652.1
Why Empirical Sociology Needs Life Stories
Whatever continent they live in, women and men will act so as to try and make their life better. This universal tropism orients most of their individual courses of action: the succession of steps an individual actor takes to try and reach one of her/his significant goal(s). Indeed it takes planning, mobilizing information and means, finding support, focusing efforts, anticipating obstacles, (re)defining tactics and strategies to move a project forward through months and years.

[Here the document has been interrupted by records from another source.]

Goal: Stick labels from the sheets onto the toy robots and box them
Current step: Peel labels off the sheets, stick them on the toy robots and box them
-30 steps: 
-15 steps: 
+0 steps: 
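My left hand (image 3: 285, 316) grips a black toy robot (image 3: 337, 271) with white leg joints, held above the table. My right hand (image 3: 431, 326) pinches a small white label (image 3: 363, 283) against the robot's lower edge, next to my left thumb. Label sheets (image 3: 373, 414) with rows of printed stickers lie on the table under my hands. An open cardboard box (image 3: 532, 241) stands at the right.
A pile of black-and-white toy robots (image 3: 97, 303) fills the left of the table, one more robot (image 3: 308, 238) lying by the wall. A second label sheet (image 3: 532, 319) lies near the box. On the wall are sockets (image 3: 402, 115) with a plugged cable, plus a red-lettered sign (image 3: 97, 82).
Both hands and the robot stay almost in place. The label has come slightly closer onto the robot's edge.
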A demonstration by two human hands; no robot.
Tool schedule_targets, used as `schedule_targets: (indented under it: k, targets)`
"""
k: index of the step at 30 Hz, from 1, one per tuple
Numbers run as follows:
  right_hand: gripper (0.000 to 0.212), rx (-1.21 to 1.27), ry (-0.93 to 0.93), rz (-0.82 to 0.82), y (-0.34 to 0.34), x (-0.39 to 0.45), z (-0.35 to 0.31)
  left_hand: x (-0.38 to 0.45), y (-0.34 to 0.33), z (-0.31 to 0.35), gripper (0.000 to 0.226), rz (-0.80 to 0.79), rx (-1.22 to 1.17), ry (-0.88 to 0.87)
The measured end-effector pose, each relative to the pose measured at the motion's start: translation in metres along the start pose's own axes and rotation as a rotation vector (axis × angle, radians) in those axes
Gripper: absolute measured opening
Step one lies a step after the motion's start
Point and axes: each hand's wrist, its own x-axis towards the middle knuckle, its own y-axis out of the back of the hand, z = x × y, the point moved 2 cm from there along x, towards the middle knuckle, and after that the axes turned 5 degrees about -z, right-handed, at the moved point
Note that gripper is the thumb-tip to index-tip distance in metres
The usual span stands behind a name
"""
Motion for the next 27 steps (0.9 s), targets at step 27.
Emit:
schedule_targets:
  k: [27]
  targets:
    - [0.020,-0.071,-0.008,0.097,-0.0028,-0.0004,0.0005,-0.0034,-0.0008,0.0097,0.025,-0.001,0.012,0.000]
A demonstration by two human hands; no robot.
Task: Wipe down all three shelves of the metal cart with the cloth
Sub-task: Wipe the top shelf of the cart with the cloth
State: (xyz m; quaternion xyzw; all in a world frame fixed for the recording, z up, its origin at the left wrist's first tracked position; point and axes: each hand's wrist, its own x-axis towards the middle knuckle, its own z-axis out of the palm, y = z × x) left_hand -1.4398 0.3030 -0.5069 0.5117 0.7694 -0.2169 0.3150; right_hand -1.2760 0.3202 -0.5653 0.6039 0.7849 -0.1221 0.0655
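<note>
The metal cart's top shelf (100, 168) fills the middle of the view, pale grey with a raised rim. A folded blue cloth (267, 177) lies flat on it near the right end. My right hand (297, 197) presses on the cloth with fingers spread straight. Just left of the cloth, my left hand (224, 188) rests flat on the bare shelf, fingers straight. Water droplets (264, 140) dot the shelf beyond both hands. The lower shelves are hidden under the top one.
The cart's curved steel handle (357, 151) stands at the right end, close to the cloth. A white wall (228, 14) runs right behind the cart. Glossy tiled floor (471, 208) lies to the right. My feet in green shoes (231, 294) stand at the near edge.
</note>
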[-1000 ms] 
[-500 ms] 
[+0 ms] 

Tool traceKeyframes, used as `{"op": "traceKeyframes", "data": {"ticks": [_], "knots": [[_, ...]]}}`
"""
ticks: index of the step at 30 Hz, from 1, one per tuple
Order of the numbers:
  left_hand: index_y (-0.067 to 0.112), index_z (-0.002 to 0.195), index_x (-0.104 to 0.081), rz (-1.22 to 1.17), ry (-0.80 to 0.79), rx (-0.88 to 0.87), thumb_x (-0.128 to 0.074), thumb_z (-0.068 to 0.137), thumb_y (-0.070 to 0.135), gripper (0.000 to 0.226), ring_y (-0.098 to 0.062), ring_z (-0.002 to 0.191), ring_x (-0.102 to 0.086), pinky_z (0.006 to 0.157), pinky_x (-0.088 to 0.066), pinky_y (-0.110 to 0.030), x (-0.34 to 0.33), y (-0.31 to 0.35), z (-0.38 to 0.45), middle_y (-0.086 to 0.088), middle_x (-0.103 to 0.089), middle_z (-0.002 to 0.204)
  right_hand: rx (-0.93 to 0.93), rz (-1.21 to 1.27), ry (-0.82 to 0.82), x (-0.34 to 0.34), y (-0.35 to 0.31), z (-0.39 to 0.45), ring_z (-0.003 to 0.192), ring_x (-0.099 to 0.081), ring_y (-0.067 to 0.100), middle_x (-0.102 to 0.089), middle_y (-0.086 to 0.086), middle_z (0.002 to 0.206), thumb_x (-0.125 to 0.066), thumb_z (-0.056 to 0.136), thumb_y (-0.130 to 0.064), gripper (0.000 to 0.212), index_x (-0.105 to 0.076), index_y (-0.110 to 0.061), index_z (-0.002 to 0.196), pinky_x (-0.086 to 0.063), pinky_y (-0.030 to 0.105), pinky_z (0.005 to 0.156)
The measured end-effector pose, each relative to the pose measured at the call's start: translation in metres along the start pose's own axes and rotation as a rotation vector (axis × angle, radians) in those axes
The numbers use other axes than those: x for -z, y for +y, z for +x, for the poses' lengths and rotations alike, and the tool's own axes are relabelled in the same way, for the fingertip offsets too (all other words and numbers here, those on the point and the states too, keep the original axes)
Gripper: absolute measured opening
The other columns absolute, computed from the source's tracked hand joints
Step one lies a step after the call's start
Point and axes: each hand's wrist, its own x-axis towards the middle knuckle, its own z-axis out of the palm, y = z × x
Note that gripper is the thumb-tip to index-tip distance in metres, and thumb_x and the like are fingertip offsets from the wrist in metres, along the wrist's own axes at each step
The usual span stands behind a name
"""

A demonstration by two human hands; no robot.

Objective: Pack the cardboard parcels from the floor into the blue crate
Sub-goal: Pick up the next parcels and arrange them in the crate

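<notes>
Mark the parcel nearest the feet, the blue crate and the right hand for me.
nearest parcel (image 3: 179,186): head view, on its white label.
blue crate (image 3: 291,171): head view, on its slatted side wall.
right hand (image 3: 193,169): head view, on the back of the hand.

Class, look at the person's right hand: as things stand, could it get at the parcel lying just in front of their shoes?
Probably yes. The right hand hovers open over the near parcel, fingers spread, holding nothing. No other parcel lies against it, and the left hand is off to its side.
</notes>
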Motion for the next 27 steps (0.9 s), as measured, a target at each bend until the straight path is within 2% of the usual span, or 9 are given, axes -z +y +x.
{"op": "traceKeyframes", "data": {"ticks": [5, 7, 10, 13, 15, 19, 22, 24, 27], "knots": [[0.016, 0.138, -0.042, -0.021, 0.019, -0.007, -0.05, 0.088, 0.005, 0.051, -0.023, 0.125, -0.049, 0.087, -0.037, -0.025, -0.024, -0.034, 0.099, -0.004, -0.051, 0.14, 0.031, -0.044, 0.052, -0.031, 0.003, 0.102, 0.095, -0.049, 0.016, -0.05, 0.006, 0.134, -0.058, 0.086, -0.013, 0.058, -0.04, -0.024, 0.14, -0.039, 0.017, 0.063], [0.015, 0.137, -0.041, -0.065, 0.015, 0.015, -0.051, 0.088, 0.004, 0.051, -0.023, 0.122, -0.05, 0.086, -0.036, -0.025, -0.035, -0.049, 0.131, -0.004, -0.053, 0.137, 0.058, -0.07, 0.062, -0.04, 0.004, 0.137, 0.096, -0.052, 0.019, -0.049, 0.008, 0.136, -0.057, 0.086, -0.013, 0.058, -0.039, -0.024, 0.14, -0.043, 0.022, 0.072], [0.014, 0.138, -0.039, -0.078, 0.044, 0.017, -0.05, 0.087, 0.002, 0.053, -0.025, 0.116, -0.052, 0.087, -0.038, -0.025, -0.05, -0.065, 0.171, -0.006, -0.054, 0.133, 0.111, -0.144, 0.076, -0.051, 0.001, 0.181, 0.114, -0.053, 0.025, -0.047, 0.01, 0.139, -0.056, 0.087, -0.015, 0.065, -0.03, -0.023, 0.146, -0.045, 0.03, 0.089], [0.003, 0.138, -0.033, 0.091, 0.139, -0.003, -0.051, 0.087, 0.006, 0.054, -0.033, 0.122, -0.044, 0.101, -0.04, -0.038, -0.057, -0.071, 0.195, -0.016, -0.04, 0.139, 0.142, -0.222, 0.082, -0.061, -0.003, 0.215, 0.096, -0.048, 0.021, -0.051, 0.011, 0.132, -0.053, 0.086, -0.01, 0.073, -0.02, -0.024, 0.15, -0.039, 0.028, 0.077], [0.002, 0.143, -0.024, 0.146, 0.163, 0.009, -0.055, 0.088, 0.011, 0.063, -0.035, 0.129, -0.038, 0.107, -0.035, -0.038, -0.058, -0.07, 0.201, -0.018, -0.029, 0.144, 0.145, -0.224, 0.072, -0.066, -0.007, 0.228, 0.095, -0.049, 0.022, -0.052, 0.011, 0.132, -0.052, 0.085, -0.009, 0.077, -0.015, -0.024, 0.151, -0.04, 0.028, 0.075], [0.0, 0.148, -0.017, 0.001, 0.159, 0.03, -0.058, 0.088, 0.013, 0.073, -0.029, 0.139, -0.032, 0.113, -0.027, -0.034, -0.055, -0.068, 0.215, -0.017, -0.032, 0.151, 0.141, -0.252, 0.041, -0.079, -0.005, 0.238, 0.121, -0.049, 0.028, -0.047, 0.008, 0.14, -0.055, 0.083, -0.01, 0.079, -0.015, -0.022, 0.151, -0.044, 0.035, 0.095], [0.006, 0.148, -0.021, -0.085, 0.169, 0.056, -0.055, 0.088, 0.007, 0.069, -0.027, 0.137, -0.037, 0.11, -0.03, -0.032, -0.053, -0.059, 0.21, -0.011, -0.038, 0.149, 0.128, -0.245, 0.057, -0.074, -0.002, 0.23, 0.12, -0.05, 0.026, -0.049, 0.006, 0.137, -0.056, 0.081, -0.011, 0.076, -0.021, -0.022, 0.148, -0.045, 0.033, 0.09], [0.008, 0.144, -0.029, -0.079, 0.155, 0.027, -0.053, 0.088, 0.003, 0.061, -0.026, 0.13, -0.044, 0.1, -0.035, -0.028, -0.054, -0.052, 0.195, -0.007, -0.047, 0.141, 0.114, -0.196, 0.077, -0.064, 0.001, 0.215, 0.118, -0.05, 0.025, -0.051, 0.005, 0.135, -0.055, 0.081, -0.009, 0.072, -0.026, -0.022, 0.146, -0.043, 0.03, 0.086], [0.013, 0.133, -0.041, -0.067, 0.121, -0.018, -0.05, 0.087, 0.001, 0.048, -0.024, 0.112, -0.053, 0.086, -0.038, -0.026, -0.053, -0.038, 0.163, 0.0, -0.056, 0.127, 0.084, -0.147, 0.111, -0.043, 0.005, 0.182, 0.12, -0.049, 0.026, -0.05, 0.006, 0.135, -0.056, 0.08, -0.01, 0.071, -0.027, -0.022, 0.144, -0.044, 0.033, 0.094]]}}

Examples are: getting a degree; looking for a decent job; moving upward in organization (‘career’); finding a place to live; attaching to oneself a desired partner; buying a flat; raising a child (long and tricky course); divorcing; changing one’s job; setting up one’s own business; fighting an illness; getting rid of some addiction; becoming an activist of some cause; emigrating and settling in another society… All these courses of action aim ultimately at changing one’s social status: from student to graduate, unemployed to employed, bachelor to married, childless to parent, ill to healthy, from passive to active citizen… In a constructivist perspective, millions of such courses of action contribute together powerfully to shape societies and their history. However none of empirical sociology’ standard methods has been designed to observe a course of action. Indeed it takes narrative interviewing with actors to try and reconstruct, admittedly with imperfections, what they did, with whom, in which context(s), how they did it (and why). For instance, only through series of (focused) life stories – the damned method? - collected in the same social world may one understand sociologically what are its inner workings, how they are re-produced, how they change. Furthermore these informative testimonies will cross-check each other, solving several validity issues.